In an era of country music that focuses more on ball caps and drum loops than cowboy hats and steel guitars, it is refreshing to hear the familiar sounds of what makes country music “country” in 2019. Donice Morace didn’t just succeed in doing so, he made it a priority on his debut album, “Long Live the Cowboy.” The Beaumont, Texas native found inspiration from fellow “Beaumont Boys” Mark Chesnutt and Tracy Byrd, along with traditional heroes like Keith Whitley, Merle Haggard, George Jones, and Conway Twitty.

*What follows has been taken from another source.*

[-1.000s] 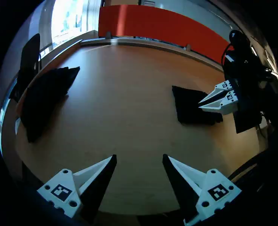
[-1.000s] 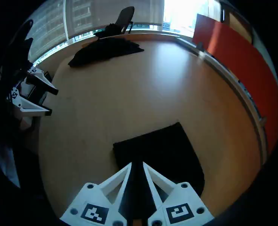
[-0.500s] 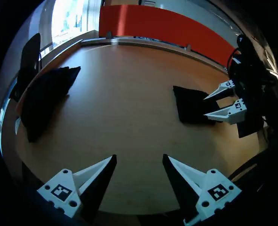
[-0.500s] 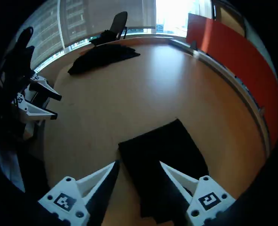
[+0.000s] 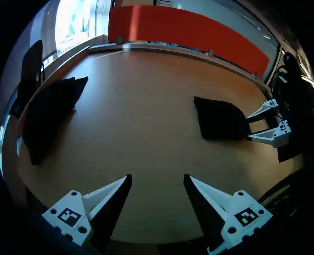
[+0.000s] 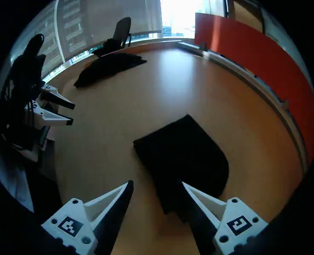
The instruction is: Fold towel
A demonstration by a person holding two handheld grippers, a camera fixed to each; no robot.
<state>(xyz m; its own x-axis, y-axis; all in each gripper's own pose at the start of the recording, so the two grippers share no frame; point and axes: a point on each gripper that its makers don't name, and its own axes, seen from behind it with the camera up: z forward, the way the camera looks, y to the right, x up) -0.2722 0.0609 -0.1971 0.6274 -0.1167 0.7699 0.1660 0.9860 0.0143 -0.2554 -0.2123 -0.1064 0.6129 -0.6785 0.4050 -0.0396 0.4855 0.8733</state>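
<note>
A folded black towel [image 6: 184, 157] lies flat on the round wooden table [image 5: 144, 106], on the side nearest my right gripper [image 6: 157, 182]. That gripper's fingers are spread wide, with nothing between them. Its right fingertip overlaps the towel's near corner in the right gripper view; I cannot tell whether it touches.

My left gripper [image 5: 157, 176] hovers at the table's near edge, jaws wide and holding nothing. It is well apart from the towel, with bare tabletop between them.

Around the table stand an orange partition [image 5: 182, 29] along the far rim, bright windows [image 5: 74, 21] and one dark chair [image 6: 122, 29]. Before the chair a heap of dark cloth [image 5: 48, 112] sprawls at the table's edge, far from the towel.

The towel's long axis runs roughly along my right gripper's fingers, angled a little to the left as it goes away. Its narrow end faces that gripper, and one corner on the right is rounded.

The count: one folded towel, one cloth heap, one chair, one partition and two grippers.
</note>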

After carving his spot in the Beaumont scene, Morace moved to Atlanta, Georgia, where he sang five nights a week at Cowboy’s Dance Hall. This opportunity allowed Morace to open for national acts such as Lonestar and Kenny Chesney, along with one of his heroes, Merle Haggard. Morace brought his tried, true, and real brand of country music back to Texas five years later, making boots scoot across dance halls across the state while opening for the likes of Kevin Fowler, Aaron Watson, and Cody Johnson.

Morace continued to grow his stock with the release of his debut self-titled EP in 2017, which featured the top 25 single “Good Hurt Comin’ On,” and “WD-40 and Duct Tape,” which was accompanied by a music video, and peaked at number 15 on the Texas Regional Radio Report. Morace doubled down with the release of his debut album “Long Live the Cowboy” in May of 2019. Unashamedly putting the cowboy back in country music, Morace delivers 11 tracks of real, traditional, filler-free country music, and the Texas scene is taking notice. The first single from “Long Live the Cowboy,” a heartbreaking tip of the cap to Keith Whitley titled “The Blues Are Alive and Well,” was penned by Shane McAnally (“Drinkin’ Problem,” “I Met a Girl,” “Follow Your Arrow”), Erin Enderlin (“Monday Morning Church,” “Last Call”), and Jim Brown, and proves that heartaches still sell.

With the release of “Long Live the Cowboy,” Morace plans on broadening his reach and playing outside of his comfort zone. And though he might be on the fast track to success, Morace promises to always keep it country.